Exercise instructions:
Once the data has been read, return all of it precisely as written.

Recorded data:
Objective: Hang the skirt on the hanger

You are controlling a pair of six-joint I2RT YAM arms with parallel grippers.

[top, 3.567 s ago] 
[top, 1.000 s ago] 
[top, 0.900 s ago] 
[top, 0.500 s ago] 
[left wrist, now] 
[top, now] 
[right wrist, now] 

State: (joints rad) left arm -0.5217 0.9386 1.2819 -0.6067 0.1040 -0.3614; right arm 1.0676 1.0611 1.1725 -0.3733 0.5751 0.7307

Reply to the task:
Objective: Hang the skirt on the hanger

You are controlling a pair of six-joint I2RT YAM arms with parallel grippers.

[top, 3.567 s ago] 
[top, 1.000 s ago] 
[top, 0.900 s ago] 
[top, 0.500 s ago] 
[left wrist, now] 
[top, now] 
[right wrist, now] 

State: (joints rad) left arm -0.5217 0.9386 1.2819 -0.6067 0.1040 -0.3614; right arm 1.0676 1.0611 1.1725 -0.3733 0.5751 0.7307

No more work is needed for this exercise.